Hi
In the Patents_DB_dictrionary-bulk_downloads.xlsx file, I can't find any information on the folowing items:
- Encoding being used: cp1252, UTF-8, ?. I would need this in order to be sure I am loading the characters correctly.
- Encapsulation: For what columns is encapsulation used? How is the encapsulation character escaped in case it appears inside the data?
- Escaping: I notice some characters seem to be HTML-escaped. What method of escaping is used here? Is it part of the export method, or is this the orignal source data?

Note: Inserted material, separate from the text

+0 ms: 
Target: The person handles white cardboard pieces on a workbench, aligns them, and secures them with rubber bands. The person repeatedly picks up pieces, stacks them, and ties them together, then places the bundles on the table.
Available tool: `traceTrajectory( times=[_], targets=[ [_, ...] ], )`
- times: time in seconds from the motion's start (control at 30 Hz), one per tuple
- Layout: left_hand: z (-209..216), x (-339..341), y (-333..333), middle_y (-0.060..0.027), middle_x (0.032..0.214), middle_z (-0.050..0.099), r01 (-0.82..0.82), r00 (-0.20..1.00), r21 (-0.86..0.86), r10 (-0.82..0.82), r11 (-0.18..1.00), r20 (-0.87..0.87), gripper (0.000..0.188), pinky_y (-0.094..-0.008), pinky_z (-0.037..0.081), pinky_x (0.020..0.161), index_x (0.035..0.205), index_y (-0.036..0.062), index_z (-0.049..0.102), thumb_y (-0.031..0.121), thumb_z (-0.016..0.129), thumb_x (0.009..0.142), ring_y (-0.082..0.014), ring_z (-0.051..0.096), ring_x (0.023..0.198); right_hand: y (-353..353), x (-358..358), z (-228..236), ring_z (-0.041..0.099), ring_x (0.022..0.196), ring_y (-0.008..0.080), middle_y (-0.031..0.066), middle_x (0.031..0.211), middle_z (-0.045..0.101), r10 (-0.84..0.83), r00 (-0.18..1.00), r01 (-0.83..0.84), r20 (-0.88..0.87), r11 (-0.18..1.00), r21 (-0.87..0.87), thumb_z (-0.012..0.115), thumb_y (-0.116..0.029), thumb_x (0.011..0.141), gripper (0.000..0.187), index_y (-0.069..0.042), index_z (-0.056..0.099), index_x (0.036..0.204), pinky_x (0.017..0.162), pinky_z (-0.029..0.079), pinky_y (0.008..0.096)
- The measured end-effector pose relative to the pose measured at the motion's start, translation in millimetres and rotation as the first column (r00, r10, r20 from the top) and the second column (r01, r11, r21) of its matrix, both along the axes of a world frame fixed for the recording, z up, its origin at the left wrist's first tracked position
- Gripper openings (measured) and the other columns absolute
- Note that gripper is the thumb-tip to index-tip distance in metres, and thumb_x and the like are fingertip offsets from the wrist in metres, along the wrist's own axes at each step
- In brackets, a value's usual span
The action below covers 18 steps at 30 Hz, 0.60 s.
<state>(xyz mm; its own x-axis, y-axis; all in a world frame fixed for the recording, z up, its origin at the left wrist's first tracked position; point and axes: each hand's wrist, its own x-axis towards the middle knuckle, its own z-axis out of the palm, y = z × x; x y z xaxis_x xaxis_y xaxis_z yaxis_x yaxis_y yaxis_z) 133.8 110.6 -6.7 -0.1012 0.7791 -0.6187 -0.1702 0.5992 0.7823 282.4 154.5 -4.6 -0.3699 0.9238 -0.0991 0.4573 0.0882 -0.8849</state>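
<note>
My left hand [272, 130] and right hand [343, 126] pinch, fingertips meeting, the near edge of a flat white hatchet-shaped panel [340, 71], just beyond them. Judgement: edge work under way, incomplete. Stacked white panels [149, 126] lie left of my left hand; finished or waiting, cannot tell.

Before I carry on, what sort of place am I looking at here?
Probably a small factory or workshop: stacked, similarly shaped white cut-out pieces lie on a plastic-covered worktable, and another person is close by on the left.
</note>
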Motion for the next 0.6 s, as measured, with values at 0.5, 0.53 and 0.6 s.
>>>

- Newlines: Should I be expecting newlines within Encapsulated fields? If so, Unix or Windows newlines, or both?
Also, there is a issue I am facing with the data. Some fields, like "name_first" in the "inventor" table, don't seem to be encapsulated, and contain text much longer than the specified 64 characters. For example for inventor ID 4101894-1 the "name_first" is:
"""""""""""Melvin """"""""""""Cy"""""""""""""""""""""""""""""""""""""""""""""""""""""""""""
This seems to be an encapsulation issue. Yet none of the other fields use encapsulation.
It is mentioned that the data is in "tab delimited format" but as explained here, knowing this is insufficient to correctly and reliably load the data. Hence, additions to the data dictionary would be welcome.
Thanks!